Mains Current Affairs: Editorial Analysis

Centre clarifies on definition of land as forest

  • The Forest Advisory Committee (FAC) of the Environment Ministry has clarified that the States need not take the Centre’s approval to define what constitutes unclassified land as forest.

About:

  • States, having well established forest departments, are in a better position, rather than Union Environment Ministry, to understand their own forests and needs, and should frame criteria for their forests; criteria so finalised by a State need not be subject to approval by Union Environment Ministry.
  • The freedom to define land, not already classified as forests by the Centre or State records, as forest has been the prerogative of the States since 1996 and stems from a Supreme Court order.

1996 Supreme Court judgment:

  • The 1996 Supreme Court judgment expanded the definition of forest to include lands that were already notified by the Centre as forests, that appear in government records as forests as well as those that fell in the “dictionary definition” of forest.
  • The latter clause allows the States to evolve their own criteria and define tracts of land as forest, and these would then be bound by forest conservation laws.
  • An all-encompassing definition of forest wasn’t possible for India because the country has 16 different kinds of forest. A tract of grassland in one State might qualify in one region as forest, but not in another.

 

Mamallapuram informal summit

Relevance: G.S paper II: International Relations

Context

  • The recently held Mamallapuram informal summit between the leaderships of India and China was a reminder of an earlier golden age of sail when Asia’s seas were a common heritage of mankind.

Issues

  • The seas are now divided and have become arenas for violation of sovereign boundary rules and laws.
  • India and China control the choke points in their maritime regions and thus seek control of the trade through them.

Way forward

  • As a first step, India and China must commit to respecting each other’s ‘core’ interests and sovereign sea area integrity.
  • India, China and their Asian partners should aim to develop soft laws that fortify the ongoing development and conservationist orientation of global sea law.
  • The lessons learnt by India and China in stabilising their disputed land boundary offer useful pointers to chart a framework to regulate their interactions at sea.

Conclusion

  • India and China must aspire to once again restore Asia’s seas to their former purpose as win-win economic passageways rather than zerosum arenas of contestation.

 

The scenarios of women education investment.

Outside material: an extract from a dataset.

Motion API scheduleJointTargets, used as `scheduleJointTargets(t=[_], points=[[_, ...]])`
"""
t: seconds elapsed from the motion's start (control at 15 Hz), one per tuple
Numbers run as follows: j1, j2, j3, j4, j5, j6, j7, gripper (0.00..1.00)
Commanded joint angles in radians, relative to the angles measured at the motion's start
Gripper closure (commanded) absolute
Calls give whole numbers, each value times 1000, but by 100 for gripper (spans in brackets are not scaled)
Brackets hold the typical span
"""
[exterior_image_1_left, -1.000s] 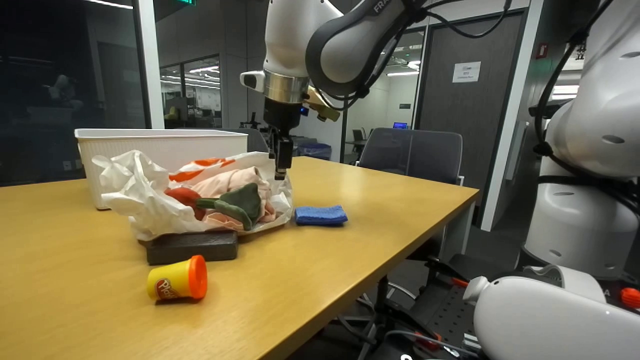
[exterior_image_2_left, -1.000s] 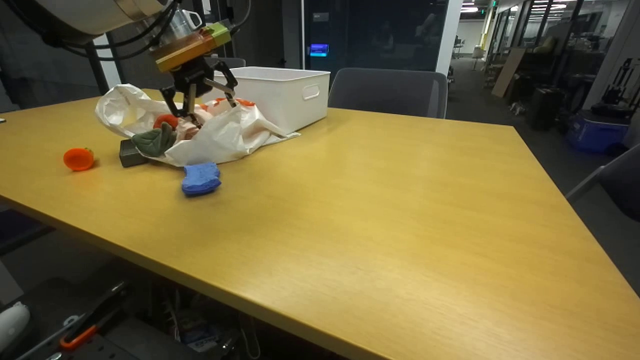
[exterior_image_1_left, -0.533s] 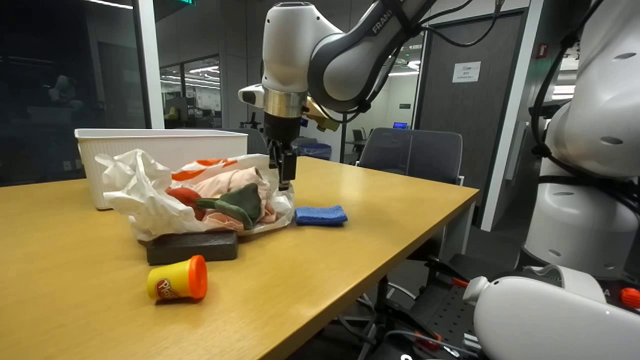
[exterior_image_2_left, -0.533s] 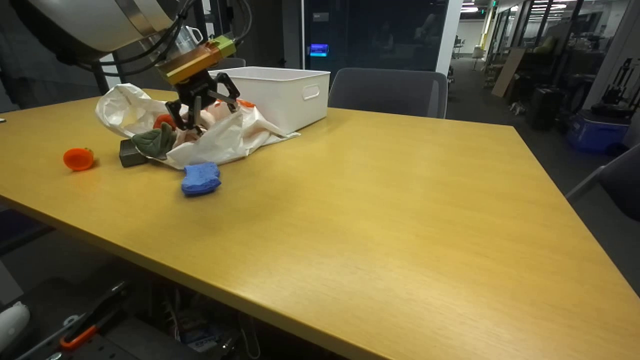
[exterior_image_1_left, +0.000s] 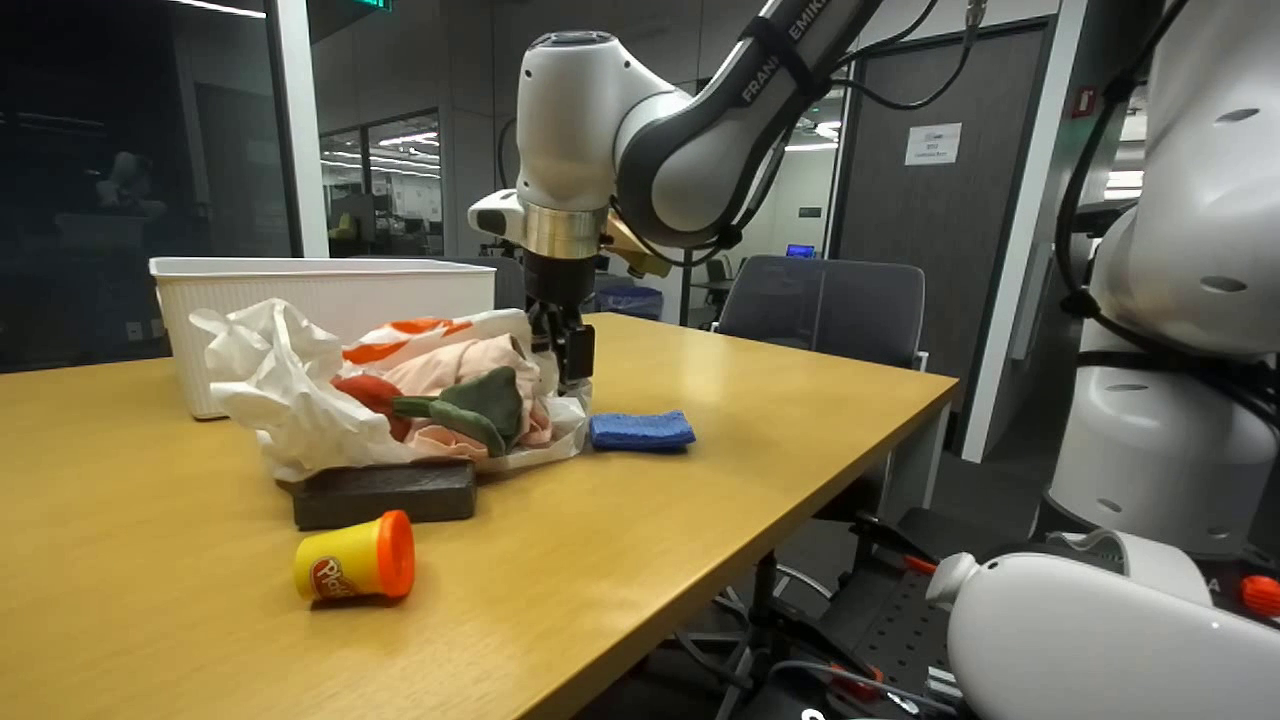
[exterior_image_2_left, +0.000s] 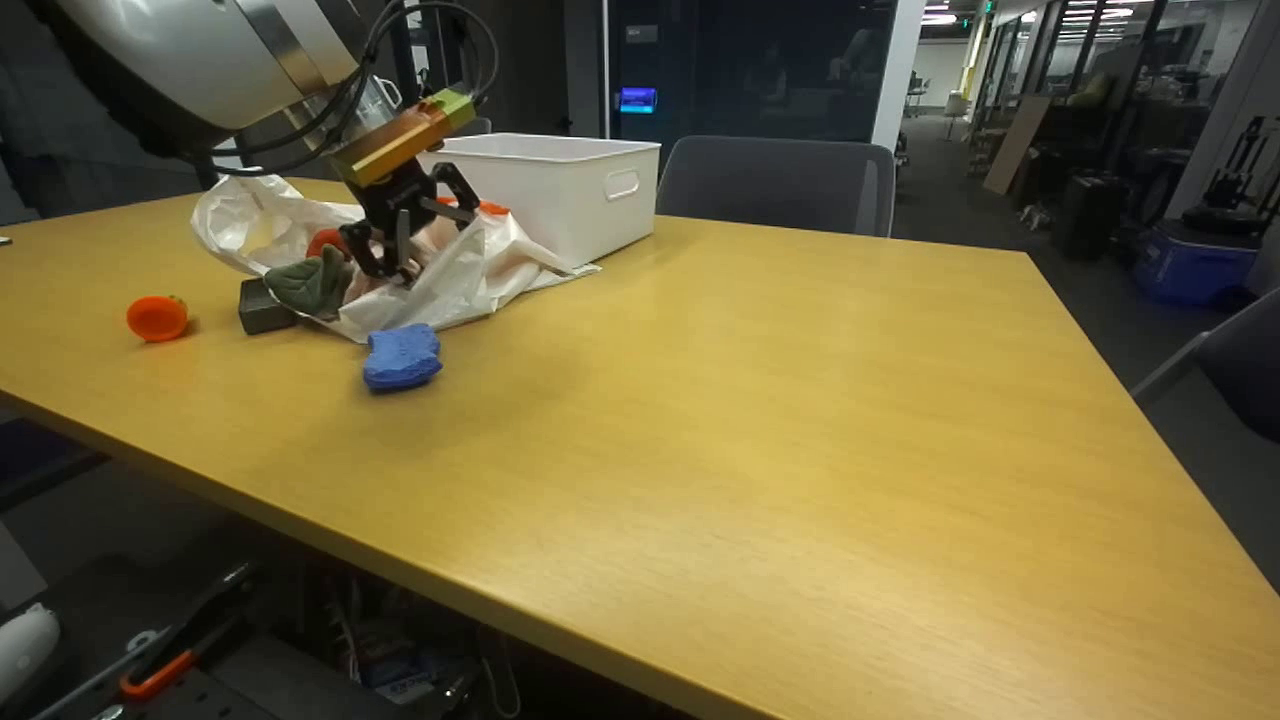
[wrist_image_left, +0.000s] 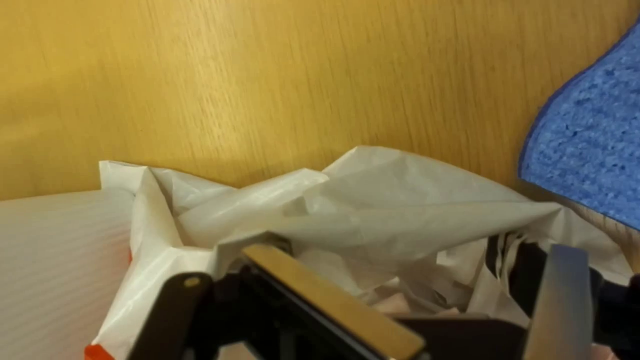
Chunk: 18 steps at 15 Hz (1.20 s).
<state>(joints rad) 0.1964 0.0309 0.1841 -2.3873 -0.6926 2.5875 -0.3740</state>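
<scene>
We find the white plastic bag (exterior_image_1_left: 285, 385) on the table (exterior_image_2_left: 800, 400), just beside the white storage bin (exterior_image_1_left: 330, 292), apparently held bulging by the pink cloth (exterior_image_1_left: 465, 365) inside; one edge seems propped on the dark block (exterior_image_1_left: 385, 498). The gripper (exterior_image_2_left: 436, 246) stands over the bag's side, jaws well apart, loose plastic between them. We see nothing clamped; firm contact we cannot confirm.

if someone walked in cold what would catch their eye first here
Probably the crumpled white bag on the table, pink cloth showing in it, with the open gripper at its edge. Next, the bright yellow tub with its orange lid, lying on its side near the dark block. The blue sponge, beside the bag in both exterior views, also stands out.
</scene>
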Motion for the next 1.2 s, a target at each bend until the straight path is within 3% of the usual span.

Relevance: G.S Mains Paper II: Governance

Context

  • There should be no doubt that educating a woman serves a larger ameliorative purpose.
  • The recently released Comprehensive National Nutrition Survey by the Heath Ministry showed a direct correlation between the nutritional status of children and their mothers’ education is a further stroke for the case of women’s education.

The findings

  • On two counts, meal diversity and minimum acceptable diet, and in terms of bolstering food with micronutrients, the children of mothers with better education did well.
  • Nobel laureate Amartya Sen reasons, has clearly shown how the relative aspect and regard for women’s well being is strongly influenced by women’s literacy and educated participation in decisions within and outside the family.

Issues

  • In Census 2011, the female literacy rate was 65.46%, much lower than for males, at 82.14%.

Way forward

  • Thus it is opined that no other task can assume greater urgency for a nation striving to improve its performance on all fronts.